EXERCISE GOAL:
All the data should be transcribed exactly, with every line kept.

DATA SHOWN:

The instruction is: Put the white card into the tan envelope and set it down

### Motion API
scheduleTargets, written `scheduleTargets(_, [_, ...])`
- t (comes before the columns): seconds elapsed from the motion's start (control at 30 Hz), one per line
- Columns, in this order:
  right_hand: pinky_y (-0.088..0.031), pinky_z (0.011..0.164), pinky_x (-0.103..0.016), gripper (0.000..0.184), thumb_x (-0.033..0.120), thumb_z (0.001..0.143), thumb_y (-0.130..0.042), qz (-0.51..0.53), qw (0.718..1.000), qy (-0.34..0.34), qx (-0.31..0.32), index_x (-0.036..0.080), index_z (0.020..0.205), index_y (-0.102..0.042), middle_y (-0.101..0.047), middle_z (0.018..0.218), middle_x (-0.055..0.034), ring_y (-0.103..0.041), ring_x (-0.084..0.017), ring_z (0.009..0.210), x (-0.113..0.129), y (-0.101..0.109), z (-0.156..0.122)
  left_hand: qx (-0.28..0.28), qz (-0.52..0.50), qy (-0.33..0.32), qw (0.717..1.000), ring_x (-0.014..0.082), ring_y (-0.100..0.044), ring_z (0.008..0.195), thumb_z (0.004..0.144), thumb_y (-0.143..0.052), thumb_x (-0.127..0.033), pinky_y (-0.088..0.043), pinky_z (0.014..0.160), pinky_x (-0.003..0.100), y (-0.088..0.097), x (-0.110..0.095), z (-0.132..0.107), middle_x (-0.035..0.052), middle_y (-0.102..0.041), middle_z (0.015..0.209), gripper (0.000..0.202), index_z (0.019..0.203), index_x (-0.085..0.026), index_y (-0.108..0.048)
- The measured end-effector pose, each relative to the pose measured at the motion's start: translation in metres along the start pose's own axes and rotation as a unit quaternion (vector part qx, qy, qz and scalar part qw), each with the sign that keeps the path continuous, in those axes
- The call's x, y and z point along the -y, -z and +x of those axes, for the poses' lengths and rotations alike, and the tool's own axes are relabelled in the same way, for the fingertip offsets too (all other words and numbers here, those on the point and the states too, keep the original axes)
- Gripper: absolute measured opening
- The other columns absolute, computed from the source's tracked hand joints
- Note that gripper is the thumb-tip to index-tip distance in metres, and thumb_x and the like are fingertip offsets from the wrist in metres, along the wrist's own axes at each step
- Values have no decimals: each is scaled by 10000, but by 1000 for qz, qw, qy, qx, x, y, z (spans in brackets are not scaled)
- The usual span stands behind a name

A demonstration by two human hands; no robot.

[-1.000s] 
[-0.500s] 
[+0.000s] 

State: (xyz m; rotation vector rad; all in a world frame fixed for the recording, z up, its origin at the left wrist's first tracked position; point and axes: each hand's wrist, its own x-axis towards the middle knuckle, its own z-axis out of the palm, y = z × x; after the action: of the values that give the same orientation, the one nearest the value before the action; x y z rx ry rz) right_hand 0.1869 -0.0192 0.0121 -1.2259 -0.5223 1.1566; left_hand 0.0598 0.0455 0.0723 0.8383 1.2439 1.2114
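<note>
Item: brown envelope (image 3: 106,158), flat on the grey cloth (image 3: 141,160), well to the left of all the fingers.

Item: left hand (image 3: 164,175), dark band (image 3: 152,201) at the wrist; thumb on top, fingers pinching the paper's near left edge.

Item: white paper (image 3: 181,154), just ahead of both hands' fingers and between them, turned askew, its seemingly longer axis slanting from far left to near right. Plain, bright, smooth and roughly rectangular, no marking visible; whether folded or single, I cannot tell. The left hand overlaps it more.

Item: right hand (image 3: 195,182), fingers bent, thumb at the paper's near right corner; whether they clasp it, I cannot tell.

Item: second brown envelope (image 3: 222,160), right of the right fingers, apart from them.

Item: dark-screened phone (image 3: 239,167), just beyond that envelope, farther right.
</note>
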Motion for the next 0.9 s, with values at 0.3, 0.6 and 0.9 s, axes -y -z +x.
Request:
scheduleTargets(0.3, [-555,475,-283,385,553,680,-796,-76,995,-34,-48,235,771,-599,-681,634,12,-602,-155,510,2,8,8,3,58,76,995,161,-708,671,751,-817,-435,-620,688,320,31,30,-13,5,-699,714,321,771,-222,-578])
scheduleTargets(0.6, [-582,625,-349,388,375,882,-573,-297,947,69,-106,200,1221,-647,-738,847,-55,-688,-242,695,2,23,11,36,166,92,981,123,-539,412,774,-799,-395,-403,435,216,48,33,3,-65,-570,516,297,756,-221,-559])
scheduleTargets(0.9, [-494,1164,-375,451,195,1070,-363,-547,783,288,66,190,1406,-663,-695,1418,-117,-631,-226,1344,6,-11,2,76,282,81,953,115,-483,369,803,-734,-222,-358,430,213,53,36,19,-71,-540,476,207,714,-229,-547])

RESULT OF THE TASK:
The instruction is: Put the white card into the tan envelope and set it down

### Motion API
scheduleTargets, written `scheduleTargets(_, [_, ...])`
- t (comes before the columns): seconds elapsed from the motion's start (control at 30 Hz), one per line
- Columns, in this order:
  right_hand: pinky_y (-0.088..0.031), pinky_z (0.011..0.164), pinky_x (-0.103..0.016), gripper (0.000..0.184), thumb_x (-0.033..0.120), thumb_z (0.001..0.143), thumb_y (-0.130..0.042), qz (-0.51..0.53), qw (0.718..1.000), qy (-0.34..0.34), qx (-0.31..0.32), index_x (-0.036..0.080), index_z (0.020..0.205), index_y (-0.102..0.042), middle_y (-0.101..0.047), middle_z (0.018..0.218), middle_x (-0.055..0.034), ring_y (-0.103..0.041), ring_x (-0.084..0.017), ring_z (0.009..0.210), x (-0.113..0.129), y (-0.101..0.109), z (-0.156..0.122)
  left_hand: qx (-0.28..0.28), qz (-0.52..0.50), qy (-0.33..0.32), qw (0.717..1.000), ring_x (-0.014..0.082), ring_y (-0.100..0.044), ring_z (0.008..0.195), thumb_z (0.004..0.144), thumb_y (-0.143..0.052), thumb_x (-0.127..0.033), pinky_y (-0.088..0.043), pinky_z (0.014..0.160), pinky_x (-0.003..0.100), y (-0.088..0.097), x (-0.110..0.095), z (-0.132..0.107), middle_x (-0.035..0.052), middle_y (-0.102..0.041), middle_z (0.015..0.209), gripper (0.000..0.202), index_z (0.019..0.203), index_x (-0.085..0.026), index_y (-0.108..0.048)
- The measured end-effector pose, each relative to the pose measured at the motion's start: translation in metres along the start pose's own axes and rotation as a unit quaternion (vector part qx, qy, qz and scalar part qw), each with the sign that keeps the path continuous, in those axes
- The call's x, y and z point along the -y, -z and +x of those axes, for the poses' lengths and rotations alike, and the tool's own axes are relabelled in the same way, for the fingertip offsets too (all other words and numbers here, those on the point and the states too, keep the original axes)
- Gripper: absolute measured opening
- The other columns absolute, computed from the source's tracked hand joints
- Note that gripper is the thumb-tip to index-tip distance in metres, and thumb_x and the like are fingertip offsets from the wrist in metres, along the wrist's own axes at each step
- Values have no decimals: each is scaled by 10000, but by 1000 for qz, qw, qy, qx, x, y, z (spans in brackets are not scaled)
- The usual span stands behind a name

A demonstration by two human hands; no robot.

[-1.000s] 
[-0.500s] 
[+0.000s] 

State: (xyz m; rotation vector rad; all in a world frame fixed for the recording, z up, its origin at the left wrist's first tracked position; point and axes: each hand's wrist, its own x-axis towards the middle knuckle, its own z-axis out of the palm, y = z × x; after the action: of the values that give the same orientation, the one nearest the value before the action; x y z rx ry rz) right_hand 0.1869 -0.0192 0.0121 -1.2259 -0.5223 1.1566; left_hand 0.0598 0.0455 0.0723 0.8383 1.2439 1.2114
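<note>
Item: brown envelope (image 3: 106,158), flat on the grey cloth (image 3: 141,160), well to the left of all the fingers.

Item: left hand (image 3: 164,175), dark band (image 3: 152,201) at the wrist; thumb on top, fingers pinching the paper's near left edge.

Item: white paper (image 3: 181,154), just ahead of both hands' fingers and between them, turned askew, its seemingly longer axis slanting from far left to near right. Plain, bright, smooth and roughly rectangular, no marking visible; whether folded or single, I cannot tell. The left hand overlaps it more.

Item: right hand (image 3: 195,182), fingers bent, thumb at the paper's near right corner; whether they clasp it, I cannot tell.

Item: second brown envelope (image 3: 222,160), right of the right fingers, apart from them.

Item: dark-screened phone (image 3: 239,167), just beyond that envelope, farther right.
</note>
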Motion for the next 0.9 s, with values at 0.3, 0.6 and 0.9 s, axes -y -z +x.
Request:
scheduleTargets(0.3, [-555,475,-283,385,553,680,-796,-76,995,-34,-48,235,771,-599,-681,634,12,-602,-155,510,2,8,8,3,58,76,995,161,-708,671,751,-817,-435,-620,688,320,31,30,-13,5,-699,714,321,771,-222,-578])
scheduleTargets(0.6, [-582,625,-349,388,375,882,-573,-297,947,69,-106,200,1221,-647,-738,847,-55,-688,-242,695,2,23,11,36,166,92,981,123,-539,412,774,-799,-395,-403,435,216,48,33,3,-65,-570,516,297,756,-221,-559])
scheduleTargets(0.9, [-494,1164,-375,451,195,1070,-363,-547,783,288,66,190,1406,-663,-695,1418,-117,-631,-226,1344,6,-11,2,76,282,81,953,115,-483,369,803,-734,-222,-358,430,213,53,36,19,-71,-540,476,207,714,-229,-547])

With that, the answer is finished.